Start of INPUT DATA

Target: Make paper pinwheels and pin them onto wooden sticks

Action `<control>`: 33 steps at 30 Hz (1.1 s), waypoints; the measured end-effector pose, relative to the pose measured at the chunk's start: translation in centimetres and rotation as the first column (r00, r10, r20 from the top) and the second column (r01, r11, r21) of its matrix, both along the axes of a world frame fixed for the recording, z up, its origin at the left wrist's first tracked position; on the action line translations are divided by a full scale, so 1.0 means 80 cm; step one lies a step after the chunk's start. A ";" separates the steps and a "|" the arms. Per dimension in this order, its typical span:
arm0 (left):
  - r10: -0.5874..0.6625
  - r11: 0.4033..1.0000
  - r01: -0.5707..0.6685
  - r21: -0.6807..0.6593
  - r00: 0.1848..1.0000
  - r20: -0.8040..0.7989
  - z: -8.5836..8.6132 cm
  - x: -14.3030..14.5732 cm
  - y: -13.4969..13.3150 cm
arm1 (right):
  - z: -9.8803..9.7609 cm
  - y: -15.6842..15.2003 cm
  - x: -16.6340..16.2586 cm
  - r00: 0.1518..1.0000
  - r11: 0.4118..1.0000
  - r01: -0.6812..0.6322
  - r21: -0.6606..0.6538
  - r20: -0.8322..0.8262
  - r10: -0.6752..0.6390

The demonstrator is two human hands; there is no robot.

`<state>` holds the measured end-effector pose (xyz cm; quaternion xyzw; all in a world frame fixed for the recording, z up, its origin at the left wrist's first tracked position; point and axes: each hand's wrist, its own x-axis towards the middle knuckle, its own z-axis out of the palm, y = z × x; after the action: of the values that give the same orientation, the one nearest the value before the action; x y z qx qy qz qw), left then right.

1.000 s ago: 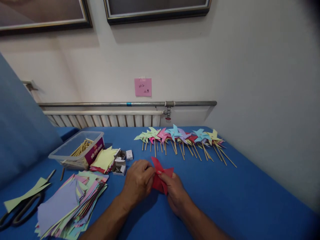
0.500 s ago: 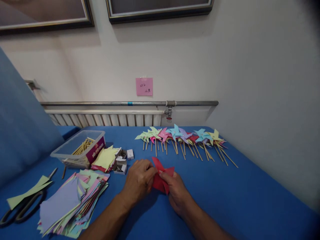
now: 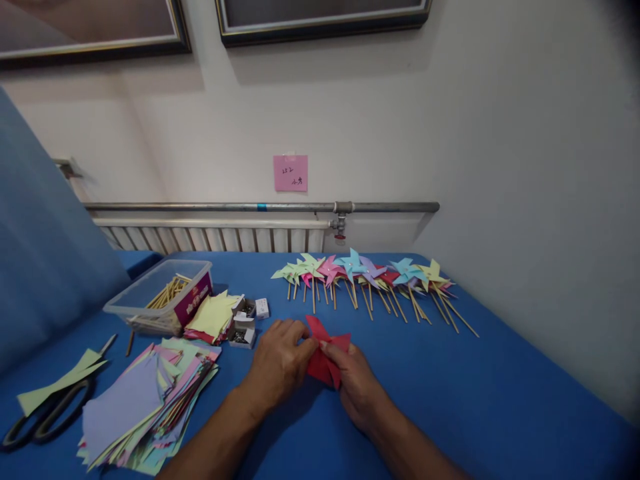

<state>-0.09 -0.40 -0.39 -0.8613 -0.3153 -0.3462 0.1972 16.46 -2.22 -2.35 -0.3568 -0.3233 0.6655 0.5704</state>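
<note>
At six o'clock, red paper pinwheel (image 3: 323, 368), blades folded. Right hand (image 3: 359, 387) pinches it, thumb near centre; left hand (image 3: 279, 357), on its nine o'clock side, bends fingers toward centre, cannot tell if pinching. Hardly any change from half second ago; centre work apparently unfinished.

Left fingers (image 3: 307, 346), right fingers (image 3: 336, 353) gripping red pinwheel (image 3: 320, 369)
</note>
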 end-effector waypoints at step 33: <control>0.034 0.998 -0.030 0.057 0.997 -0.071 0.002 0.003 0.000 | 0.009 -0.002 0.000 1.000 1.000 0.005 -0.024 -0.016 -0.005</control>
<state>0.11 -0.44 -0.21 -0.8622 -0.3119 -0.3204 0.2380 16.42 -2.40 -1.63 -0.3590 -0.3097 0.6708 0.5703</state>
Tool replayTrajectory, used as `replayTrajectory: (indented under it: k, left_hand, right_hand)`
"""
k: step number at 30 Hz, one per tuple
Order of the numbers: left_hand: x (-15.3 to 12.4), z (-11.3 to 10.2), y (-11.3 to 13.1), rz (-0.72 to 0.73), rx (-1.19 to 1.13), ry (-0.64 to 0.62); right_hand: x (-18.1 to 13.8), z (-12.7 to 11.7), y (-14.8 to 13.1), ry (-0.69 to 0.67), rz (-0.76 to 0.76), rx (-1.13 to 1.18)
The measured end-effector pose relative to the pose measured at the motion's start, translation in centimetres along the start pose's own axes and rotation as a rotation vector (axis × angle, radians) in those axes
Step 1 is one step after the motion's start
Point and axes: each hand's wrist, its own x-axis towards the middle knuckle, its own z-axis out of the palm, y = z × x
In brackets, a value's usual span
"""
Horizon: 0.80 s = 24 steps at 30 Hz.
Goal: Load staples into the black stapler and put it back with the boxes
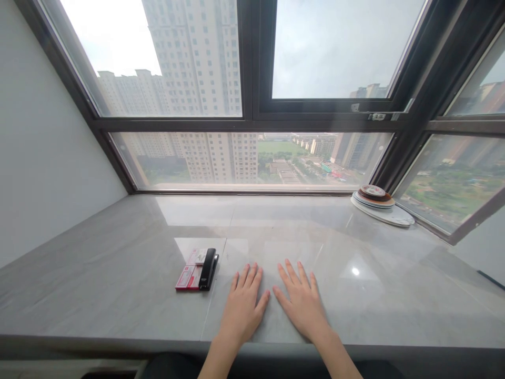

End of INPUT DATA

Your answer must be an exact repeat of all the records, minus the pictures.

:: RESULT OF THE EXERCISE ::
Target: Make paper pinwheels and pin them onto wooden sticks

Action `<control>`: 33 steps at 30 Hz (1.1 s), waypoints; the measured end-effector pose, relative to the pose measured at the chunk's start: translation in centimetres and rotation as the first column (r00, r10, r20 from the top) and the second column (r01, r11, r21) of its matrix, both along the axes of a world frame fixed for the recording, z up, its origin at the left wrist's first tracked position; on the action line translations are divided by a full scale, so 1.0 means 80 cm; step one lies a step after the chunk's start. A ";" separates the steps and a "|" the arms. Per dimension in this order, its typical span:
arm0 (left):
  - r10: -0.5874..0.6625
  - r11: 0.4033..1.0000
  - r01: -0.5707..0.6685
  - r21: -0.6807..0.6593
  - r00: 0.1848..1.0000
  - r20: -0.8040..0.7989
  - z: -8.5836..8.6132 cm
  - x: -14.3030..14.5732 cm
  - y: -13.4969..13.3150 cm
arm1 (right):
  - z: -9.8803..9.7609 cm
  - y: -15.6842..15.2003 cm
  - x: -16.6340..16.2586 cm
  - r00: 0.1518..1.0000
  - r11: 0.4118..1.0000
  - r01: -0.6812..0.6322
  - r21: -0.6606..0.6538
  - r20: -0.8322..0.8262
  - r10: -0.6752..0.6390

The demonstrator is two human hands; there is no robot.

`<state>` holds the measured end-effector pose (xyz cm; quaternion xyzw; all in a world frame fixed for the recording, z up, its origin at the left wrist's first tracked position; point and axes: each hand's wrist, its own x-axis towards the middle knuckle, its own z-axis out of the palm, y = z × x; after the action: of the values that give the same orientation, the one nearest the value before the action; x y z qx qy qz qw), left then right.

1.000 s ago: 
0.500 s ago: 
now: 

<state>-0.09 -0.40 -0.39 -0.8613 -0.3153 -0.3462 0.1972 16.46 -2.22 -2.35 -0.3568 -0.3233 0.6655 0.5704</state>
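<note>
At six o'clock, red paper pinwheel (image 3: 323, 368), blades folded. Right hand (image 3: 359, 387) pinches it, thumb near centre; left hand (image 3: 279, 357), on its nine o'clock side, bends fingers toward centre, cannot tell if pinching. Hardly any change from half second ago; centre work apparently unfinished.

Left fingers (image 3: 307, 346), right fingers (image 3: 336, 353) gripping red pinwheel (image 3: 320, 369)
</note>
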 end-effector waypoints at step 33: <control>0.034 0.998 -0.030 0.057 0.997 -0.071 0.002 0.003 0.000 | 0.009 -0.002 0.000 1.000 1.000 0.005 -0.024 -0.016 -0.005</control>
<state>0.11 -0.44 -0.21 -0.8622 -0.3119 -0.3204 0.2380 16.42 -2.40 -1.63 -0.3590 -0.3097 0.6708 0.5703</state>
Tool replayTrajectory, used as `replayTrajectory: (indented under it: k, left_hand, right_hand)`
"""
k: step number at 30 Hz, one per tuple
Order of the numbers: left_hand: x (-15.3 to 12.4), z (-11.3 to 10.2), y (-11.3 to 13.1), rz (-0.72 to 0.73), rx (-1.19 to 1.13), ry (-0.64 to 0.62); right_hand: x (-18.1 to 13.8), z (-12.7 to 11.7), y (-14.8 to 13.1), ry (-0.69 to 0.67), rz (-0.76 to 0.76), rx (-1.13 to 1.18)
The measured end-effector pose relative to the pose measured at the motion's start, translation in centimetres along the start pose's own axes and rotation as a rotation vector (axis × angle, radians) in those axes
Step 1 is one step after the motion's start
Point and axes: each hand's wrist, its own x-axis towards the middle knuckle, its own z-axis out of the palm, y = z × x
In brackets, a value's usual span
"""
Horizon: 0.80 s = 24 steps at 30 Hz.
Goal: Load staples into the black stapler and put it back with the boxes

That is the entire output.